All this has come at considerable cost, emotionally and especially spiritually. Many words have been spoken with the deliberate intent to wound, dehumanise and exclude, and they have done their job all too well. The story of the Methodist Church and human sexuality is punctuated with faith destroyed, vocations denied and lives diminished. Too many gifted ministers and members, people of kindness and faithful generosity have been driven out of our Church, and even Christianity itself, because they could not reconcile the message of the Gospel with the torrent of abuse and hatred they received from those they thought were their brothers and sisters in Christ.

When a group of us started Dignity and Worth, one of the practices we committed ourselves to was COSTLY HOSPITALITY. That commitment meant that we would not seek a Church that was full of people who agreed with us, but were prepared to live with contradictory convictions. In doing so, we realised that this would mean that LGBTQ+ Methodists would continue to run the risk of ridicule, abuse and exclusion, because some in our Church believe that a strongly-held belief can legitimately be expressed in an openly-aggressive manner using language that demeans. And whilst our Church makes grand statements and policies against homophobia and discriminations, our experience tells us that, in practice, homophobic behaviour will continue to be tolerated and unchecked and its victims will have to find our own ways to bear it. We will, for the foreseeable future, continue to have to navigate safer places on our own. We will, no doubt, continue to be told that we cannot be matched to certain appointments in stationing ‘for our own good’, or that being honest will create problems. Our relationships and families will continue to be discussed as if we were not present in the church. All this, for us, has been and will continue to be the cost of vocation we will be asked to pay. In this, we know we are not alone for others also pay a heavy price to serve our Church. Meanwhile, our leaders invest in grand gestures and official statements but do little to tackle real discrimination when it occurs.

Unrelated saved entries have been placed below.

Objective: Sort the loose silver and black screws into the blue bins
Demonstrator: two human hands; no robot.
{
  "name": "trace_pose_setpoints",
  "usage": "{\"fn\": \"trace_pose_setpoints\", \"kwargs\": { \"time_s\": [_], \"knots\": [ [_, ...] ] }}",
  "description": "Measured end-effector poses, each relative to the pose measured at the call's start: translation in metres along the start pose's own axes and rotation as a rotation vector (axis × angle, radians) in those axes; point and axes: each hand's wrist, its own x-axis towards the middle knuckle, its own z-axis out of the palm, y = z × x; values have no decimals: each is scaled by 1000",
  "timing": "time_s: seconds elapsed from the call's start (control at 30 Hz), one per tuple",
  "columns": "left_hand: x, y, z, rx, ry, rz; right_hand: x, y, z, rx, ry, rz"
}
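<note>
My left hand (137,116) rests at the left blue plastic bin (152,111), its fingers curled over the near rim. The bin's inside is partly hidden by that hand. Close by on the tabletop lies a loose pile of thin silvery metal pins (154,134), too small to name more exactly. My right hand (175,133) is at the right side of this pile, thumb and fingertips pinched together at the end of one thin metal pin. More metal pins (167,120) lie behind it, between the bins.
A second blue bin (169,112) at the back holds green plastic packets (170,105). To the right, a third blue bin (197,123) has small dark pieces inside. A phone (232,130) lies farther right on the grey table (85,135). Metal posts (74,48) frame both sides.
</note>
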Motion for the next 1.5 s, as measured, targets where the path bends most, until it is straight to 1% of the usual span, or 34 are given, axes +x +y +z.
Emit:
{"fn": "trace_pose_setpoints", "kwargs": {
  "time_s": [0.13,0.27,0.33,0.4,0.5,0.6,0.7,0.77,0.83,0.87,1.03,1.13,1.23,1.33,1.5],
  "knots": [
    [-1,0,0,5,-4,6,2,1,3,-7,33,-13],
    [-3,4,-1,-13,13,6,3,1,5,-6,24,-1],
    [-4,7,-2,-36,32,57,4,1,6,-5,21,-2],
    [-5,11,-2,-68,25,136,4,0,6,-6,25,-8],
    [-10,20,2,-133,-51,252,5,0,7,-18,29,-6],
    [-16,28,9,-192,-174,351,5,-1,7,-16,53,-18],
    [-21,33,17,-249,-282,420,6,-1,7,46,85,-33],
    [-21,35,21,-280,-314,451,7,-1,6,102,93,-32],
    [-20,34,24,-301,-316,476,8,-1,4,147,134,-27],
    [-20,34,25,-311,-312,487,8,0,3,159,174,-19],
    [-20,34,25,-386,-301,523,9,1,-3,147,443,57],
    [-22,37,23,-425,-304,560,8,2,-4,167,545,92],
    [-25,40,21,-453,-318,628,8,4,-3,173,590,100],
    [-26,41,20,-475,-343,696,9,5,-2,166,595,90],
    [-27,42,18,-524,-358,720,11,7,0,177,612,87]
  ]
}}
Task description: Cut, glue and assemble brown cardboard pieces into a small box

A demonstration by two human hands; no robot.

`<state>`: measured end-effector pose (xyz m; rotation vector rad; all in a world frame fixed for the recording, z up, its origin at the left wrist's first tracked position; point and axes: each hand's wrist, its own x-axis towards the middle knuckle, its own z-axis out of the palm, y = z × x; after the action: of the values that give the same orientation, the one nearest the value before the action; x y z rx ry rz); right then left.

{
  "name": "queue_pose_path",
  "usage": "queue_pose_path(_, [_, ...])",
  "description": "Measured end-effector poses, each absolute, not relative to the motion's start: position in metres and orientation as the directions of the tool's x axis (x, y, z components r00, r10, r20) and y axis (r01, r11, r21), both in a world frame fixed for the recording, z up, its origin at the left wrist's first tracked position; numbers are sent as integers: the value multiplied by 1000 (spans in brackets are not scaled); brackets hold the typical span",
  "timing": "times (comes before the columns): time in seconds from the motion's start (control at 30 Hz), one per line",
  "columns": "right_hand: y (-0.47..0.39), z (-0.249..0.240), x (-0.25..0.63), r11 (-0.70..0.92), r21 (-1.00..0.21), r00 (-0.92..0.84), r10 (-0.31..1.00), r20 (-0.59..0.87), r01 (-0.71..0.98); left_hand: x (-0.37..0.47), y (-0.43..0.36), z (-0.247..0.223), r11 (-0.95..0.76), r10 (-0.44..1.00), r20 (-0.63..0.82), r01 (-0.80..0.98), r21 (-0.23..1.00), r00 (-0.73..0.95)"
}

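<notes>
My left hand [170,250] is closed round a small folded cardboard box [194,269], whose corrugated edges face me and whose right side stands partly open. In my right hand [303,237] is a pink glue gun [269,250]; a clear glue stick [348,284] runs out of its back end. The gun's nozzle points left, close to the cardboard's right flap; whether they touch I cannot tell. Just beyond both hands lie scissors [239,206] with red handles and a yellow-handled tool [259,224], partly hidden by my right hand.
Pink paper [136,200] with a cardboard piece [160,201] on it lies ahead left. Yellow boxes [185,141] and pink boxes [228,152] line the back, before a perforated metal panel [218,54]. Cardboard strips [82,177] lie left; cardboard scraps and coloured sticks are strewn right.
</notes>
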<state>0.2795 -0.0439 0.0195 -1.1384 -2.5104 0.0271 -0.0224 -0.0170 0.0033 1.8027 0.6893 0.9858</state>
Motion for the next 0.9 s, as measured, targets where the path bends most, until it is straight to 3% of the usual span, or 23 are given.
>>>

So, whilst I acknowledge that some conservative colleagues are struggling with the proposed changes, I hope they will forgive me if I cannot equate their dilemmas with those lived realities of ministry in the Methodist Church as an openly LGBTQ+ person. Many, many others have already indicated that their evangelicalism has not led them to the same conclusions and will accept the changes, should they come. I will continue to pray for those with whom I profoundly disagree, but I will do so knowing that I have tried all that I can to address their concerns and allow them to continue in the Church with integrity. I have spoken up for them in forums when their own leaders were noticeably absent. I have taken with utter seriousness the scriptural injunction to do all that I can to maintain the spirit of unity in the bond of peace, and have come to the conclusion, I can do no more. Whilst the proposals for the ‘Mixed Economy’ in God in Love Unites Us are far from perfect, they represent the best chance to continue to live together with contradictory convictions.

So I say to my conservative sisters and brothers: my hand and heart are open when you are ready to respond.